Elle avait la chevelure longue et grande,
Déroulée jusqu’aux talons,
Le front gracieux et les yeux lumineux.
Elle avait le nez et la bouche bien faits,
Les lèvres rouges comme une cerise,
Dieu avait mis en elle beaucoup de beauté
Les dents petites et bien serrées,
Plus blanches que la noix posée dans les champs.
Elle avait le cou beau et gracieux,
Plus blanc que la fleur de lis :
Le corps et la poitrine bien faits,
La jeune fille était vraiment très belle.

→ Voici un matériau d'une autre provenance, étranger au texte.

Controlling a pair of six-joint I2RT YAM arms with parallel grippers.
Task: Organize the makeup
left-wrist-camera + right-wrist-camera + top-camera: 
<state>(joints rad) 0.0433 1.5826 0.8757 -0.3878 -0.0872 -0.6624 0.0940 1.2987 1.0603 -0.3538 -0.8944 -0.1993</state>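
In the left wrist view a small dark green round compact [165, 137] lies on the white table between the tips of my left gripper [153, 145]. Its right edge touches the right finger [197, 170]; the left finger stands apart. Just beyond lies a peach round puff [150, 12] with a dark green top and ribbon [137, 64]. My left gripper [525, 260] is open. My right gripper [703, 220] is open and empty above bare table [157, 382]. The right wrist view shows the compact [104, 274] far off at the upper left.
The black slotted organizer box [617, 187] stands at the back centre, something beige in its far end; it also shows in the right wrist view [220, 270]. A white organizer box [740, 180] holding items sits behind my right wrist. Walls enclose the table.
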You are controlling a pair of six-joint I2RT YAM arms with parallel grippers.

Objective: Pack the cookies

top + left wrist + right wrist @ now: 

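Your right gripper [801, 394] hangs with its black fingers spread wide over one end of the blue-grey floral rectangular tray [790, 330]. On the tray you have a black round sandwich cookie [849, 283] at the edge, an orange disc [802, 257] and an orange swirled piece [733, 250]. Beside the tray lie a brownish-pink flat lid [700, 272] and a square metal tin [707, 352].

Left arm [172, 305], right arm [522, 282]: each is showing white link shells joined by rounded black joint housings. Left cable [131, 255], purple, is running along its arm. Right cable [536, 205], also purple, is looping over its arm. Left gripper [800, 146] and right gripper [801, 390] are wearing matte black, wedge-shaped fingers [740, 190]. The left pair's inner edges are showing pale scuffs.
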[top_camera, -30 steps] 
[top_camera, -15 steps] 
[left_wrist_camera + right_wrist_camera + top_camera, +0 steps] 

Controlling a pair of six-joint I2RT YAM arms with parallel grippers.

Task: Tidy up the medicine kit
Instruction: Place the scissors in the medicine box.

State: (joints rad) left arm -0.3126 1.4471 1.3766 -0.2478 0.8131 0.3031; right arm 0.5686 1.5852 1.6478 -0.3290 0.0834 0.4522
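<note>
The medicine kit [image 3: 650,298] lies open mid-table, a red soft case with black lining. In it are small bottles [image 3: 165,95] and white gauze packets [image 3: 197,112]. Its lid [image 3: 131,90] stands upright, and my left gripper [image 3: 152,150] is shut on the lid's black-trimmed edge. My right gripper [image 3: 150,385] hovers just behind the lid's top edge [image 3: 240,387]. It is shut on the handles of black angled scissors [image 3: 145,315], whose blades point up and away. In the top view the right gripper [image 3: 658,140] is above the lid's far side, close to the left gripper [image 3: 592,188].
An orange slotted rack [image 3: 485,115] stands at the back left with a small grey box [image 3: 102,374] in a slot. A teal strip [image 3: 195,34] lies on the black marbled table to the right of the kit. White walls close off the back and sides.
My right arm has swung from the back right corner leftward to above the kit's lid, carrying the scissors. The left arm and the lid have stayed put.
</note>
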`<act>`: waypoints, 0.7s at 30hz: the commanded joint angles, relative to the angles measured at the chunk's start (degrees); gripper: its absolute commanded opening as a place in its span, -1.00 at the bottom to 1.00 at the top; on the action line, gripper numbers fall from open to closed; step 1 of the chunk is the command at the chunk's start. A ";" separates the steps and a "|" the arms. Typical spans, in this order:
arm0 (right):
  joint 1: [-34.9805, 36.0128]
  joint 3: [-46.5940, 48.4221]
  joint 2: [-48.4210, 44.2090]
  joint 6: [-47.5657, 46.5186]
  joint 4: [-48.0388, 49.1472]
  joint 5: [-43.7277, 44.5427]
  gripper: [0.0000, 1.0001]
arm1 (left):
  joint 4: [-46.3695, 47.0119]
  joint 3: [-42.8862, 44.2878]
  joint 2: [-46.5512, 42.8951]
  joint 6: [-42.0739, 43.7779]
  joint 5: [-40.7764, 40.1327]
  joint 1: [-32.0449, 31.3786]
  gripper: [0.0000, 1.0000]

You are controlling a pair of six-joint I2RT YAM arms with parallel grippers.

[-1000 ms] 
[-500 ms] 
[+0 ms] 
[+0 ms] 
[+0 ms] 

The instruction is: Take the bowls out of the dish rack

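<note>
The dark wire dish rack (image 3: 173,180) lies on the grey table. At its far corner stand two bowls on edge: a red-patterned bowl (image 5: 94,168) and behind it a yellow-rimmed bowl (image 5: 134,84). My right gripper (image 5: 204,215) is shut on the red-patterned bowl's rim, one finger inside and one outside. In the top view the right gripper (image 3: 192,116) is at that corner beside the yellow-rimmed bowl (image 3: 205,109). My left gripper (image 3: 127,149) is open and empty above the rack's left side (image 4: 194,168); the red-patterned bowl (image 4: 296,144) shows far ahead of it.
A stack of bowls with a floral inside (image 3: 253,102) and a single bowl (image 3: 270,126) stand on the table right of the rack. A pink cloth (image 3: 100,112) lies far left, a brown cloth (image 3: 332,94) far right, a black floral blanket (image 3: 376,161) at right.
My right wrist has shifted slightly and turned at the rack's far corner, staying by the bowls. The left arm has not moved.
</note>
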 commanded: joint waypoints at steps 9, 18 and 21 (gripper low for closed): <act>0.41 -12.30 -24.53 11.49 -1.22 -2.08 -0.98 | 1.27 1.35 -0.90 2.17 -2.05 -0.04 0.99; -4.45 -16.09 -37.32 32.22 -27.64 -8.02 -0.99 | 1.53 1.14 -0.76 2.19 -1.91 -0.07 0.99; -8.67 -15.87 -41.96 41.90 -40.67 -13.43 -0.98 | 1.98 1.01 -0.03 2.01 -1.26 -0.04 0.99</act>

Cristal lui dit : « Ma douce amie,
Je vous demande, par amitié,
De m’accorder un baiser.
– Seigneur, je ne veux pas éconduire.
Cristal la prend dans ses bras
Et l’étreignit avec beaucoup de douceur,
Il l’embrassa avec une grade affection.
Celle qui était blanche comme une fleur,
En éprouva une honte prodigieuse,
Son visage devint rouge vif,
Et elle lui tint ce discours : « Seigneurs, à vous je me donne ;
Pour toujours, que vous soyez proche ou loin,
Vous emporterez mon cœur avec le vôtre.
Pitié pour moi, beau et doux sire,
Car je vous aime au-delà de toute mesure :
Qu’ainsi Dieu me donne bonne fortune. »
Cristal lui répond en ces termes :
« Damoiselle, aussi que Dieu me garde,
Je vous aime beaucoup, et de bonne foi,
Par le Seigneur en qui je crois.
Je vous dirai vrai, je ne veux pas mentir à ce sujet.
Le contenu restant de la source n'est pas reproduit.